Exercise objective:
Please repeat, unchanged, the lines at the top of the listing below, ending with the one that has "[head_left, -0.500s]".

Dataset records:
+ + + + + + +

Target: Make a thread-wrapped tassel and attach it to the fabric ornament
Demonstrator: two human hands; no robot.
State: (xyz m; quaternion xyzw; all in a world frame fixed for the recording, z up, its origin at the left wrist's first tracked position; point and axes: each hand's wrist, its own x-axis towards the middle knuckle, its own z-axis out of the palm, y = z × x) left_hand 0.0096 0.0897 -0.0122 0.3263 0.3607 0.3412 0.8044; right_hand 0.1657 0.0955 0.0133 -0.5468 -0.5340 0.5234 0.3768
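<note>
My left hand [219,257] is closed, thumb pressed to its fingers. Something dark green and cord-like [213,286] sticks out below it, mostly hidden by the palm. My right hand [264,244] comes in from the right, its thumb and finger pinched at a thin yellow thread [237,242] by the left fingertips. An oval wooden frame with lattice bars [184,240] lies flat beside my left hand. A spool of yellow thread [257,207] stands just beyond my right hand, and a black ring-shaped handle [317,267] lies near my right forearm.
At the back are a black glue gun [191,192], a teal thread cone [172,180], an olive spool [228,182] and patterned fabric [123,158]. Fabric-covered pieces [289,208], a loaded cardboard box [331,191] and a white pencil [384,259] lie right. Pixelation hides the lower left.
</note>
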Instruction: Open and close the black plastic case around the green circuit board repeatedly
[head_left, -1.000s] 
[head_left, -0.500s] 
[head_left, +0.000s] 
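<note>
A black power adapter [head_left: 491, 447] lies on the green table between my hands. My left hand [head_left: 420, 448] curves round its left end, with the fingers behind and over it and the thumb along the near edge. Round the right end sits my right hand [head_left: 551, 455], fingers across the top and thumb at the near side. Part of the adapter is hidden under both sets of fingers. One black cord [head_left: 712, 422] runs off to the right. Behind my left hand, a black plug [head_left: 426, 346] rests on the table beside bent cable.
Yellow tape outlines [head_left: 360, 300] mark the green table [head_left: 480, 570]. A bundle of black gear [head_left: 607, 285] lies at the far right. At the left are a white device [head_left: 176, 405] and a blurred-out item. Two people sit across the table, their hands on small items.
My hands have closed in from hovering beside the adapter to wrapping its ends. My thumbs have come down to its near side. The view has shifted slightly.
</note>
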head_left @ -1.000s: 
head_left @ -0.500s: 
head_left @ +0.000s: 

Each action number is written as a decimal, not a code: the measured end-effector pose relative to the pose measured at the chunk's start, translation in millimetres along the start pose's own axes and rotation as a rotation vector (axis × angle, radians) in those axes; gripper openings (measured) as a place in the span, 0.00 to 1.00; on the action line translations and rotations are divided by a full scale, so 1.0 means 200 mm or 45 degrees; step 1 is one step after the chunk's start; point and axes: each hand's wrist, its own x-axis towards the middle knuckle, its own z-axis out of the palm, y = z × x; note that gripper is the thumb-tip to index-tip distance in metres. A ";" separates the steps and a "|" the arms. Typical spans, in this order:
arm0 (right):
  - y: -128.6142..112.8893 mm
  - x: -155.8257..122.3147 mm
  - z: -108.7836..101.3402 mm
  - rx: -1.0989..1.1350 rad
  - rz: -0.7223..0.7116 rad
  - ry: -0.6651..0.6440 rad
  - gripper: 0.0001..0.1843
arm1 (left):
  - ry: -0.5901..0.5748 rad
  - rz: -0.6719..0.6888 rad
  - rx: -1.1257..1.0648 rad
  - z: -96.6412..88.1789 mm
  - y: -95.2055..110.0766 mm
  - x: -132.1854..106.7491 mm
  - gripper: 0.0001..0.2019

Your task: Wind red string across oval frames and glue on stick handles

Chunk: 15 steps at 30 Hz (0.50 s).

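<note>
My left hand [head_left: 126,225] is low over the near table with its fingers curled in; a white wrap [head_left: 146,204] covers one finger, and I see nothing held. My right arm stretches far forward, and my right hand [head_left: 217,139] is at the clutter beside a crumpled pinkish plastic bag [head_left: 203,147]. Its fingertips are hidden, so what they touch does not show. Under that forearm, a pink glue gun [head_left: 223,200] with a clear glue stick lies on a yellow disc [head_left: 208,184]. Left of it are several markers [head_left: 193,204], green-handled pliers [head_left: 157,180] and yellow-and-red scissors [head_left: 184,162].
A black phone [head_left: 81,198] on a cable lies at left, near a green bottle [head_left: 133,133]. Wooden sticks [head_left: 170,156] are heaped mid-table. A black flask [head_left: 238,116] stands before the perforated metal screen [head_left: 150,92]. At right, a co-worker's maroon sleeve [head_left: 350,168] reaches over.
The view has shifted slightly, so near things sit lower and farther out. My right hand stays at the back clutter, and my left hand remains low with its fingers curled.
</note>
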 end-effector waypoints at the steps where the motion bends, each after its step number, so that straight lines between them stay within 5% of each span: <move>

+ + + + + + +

Finished task:
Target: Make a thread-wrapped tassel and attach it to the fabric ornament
Demonstrator: two human hands; no robot.
State: (xyz m; quaternion xyzw; all in a world frame fixed for the recording, z up, its origin at the left wrist's first tracked position; point and axes: each hand's wrist, its own x-axis towards the middle knuckle, its own z-axis out of the palm, y = z × x) left_hand 0.0096 0.0897 -0.0122 0.3263 0.3607 0.3412 0.8044; right_hand 0.1657 0.0955 0.0133 -0.5468 -0.5340 0.5234 0.3768
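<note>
My left hand [219,257] is closed, thumb pressed to its fingers. Something dark green and cord-like [213,286] sticks out below it, mostly hidden by the palm. My right hand [264,244] comes in from the right, its thumb and finger pinched at a thin yellow thread [237,242] by the left fingertips. An oval wooden frame with lattice bars [184,240] lies flat beside my left hand. A spool of yellow thread [257,207] stands just beyond my right hand, and a black ring-shaped handle [317,267] lies near my right forearm.
At the back are a black glue gun [191,192], a teal thread cone [172,180], an olive spool [228,182] and patterned fabric [123,158]. Fabric-covered pieces [289,208], a loaded cardboard box [331,191] and a white pencil [384,259] lie right. Pixelation hides the lower left.
</note>
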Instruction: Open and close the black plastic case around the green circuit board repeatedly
[head_left, -1.000s] 
[head_left, -0.500s] 

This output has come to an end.